Exercise:
Check every line below for the word "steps" and copy each one that has it.
** Opening Information shown block **
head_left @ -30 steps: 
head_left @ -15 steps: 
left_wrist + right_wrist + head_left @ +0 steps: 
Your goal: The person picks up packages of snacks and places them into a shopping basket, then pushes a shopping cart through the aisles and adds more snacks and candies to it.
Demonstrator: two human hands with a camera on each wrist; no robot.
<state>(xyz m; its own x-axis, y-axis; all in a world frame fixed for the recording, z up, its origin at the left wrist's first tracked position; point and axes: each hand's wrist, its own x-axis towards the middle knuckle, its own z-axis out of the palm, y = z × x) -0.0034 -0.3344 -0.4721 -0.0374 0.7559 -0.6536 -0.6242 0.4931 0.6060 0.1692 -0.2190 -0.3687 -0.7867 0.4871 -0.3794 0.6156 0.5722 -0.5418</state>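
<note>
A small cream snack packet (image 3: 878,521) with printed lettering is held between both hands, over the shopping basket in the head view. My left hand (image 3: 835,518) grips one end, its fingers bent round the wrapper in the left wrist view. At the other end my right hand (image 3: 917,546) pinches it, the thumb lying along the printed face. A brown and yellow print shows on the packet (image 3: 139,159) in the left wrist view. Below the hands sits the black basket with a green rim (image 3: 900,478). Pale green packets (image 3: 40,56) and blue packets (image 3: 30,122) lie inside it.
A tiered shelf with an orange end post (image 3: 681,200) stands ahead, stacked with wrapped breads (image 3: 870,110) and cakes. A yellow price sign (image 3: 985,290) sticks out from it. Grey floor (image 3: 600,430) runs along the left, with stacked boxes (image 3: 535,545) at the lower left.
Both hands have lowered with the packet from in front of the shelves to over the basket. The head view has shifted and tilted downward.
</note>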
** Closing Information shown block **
Answer for the task:
head_left @ -30 steps: 
head_left @ -15 steps: 
left_wrist + right_wrist + head_left @ +0 steps: 

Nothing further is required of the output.